**TASK BRIEF:** Only a number is expected here: the count of lines in the data that contain "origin".

Segment Start: DATA EXCERPT

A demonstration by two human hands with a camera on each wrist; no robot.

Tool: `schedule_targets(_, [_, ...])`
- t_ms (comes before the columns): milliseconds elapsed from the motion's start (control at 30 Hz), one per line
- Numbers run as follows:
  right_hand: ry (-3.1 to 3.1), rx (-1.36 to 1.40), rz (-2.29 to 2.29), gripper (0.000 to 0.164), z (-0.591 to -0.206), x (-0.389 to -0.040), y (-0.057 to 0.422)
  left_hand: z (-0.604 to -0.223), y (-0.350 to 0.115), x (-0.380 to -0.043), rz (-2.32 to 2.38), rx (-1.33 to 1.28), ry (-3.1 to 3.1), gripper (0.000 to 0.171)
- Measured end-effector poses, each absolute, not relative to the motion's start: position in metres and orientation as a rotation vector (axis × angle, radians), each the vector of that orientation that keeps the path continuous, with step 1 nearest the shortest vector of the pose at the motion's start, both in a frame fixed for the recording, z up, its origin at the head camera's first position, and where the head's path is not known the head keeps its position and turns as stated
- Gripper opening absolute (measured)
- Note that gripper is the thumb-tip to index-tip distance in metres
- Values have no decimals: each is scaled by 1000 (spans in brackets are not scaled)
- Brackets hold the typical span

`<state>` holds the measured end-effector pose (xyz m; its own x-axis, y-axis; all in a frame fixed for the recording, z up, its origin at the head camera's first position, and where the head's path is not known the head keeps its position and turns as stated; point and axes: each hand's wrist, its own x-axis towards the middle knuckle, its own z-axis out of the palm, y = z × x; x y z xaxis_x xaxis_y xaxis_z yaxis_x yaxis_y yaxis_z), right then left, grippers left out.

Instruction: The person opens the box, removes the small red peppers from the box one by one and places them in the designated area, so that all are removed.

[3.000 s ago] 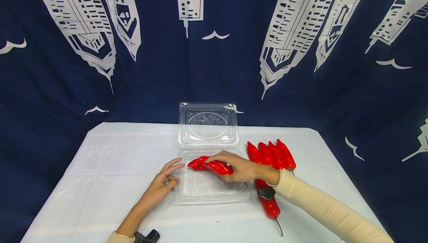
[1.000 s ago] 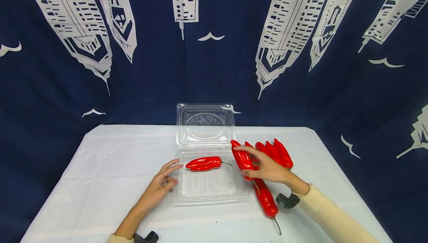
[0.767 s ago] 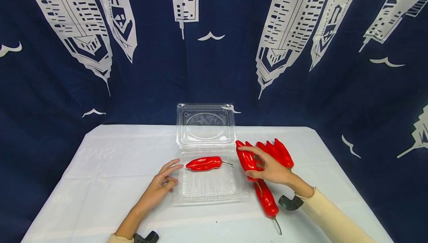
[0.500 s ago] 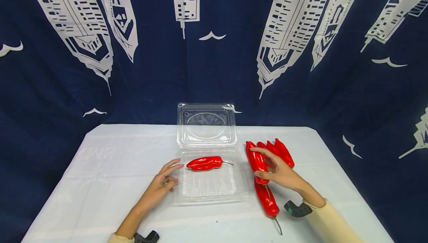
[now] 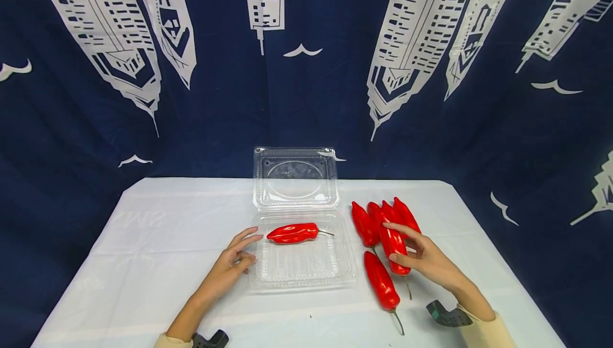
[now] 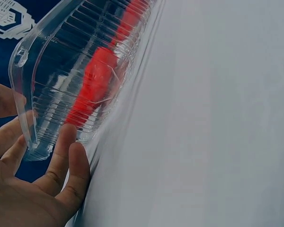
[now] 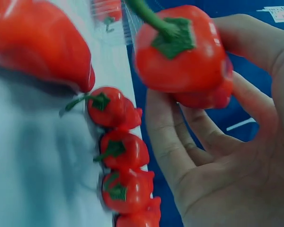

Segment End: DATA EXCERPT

**THE COMPLETED TASK:** 2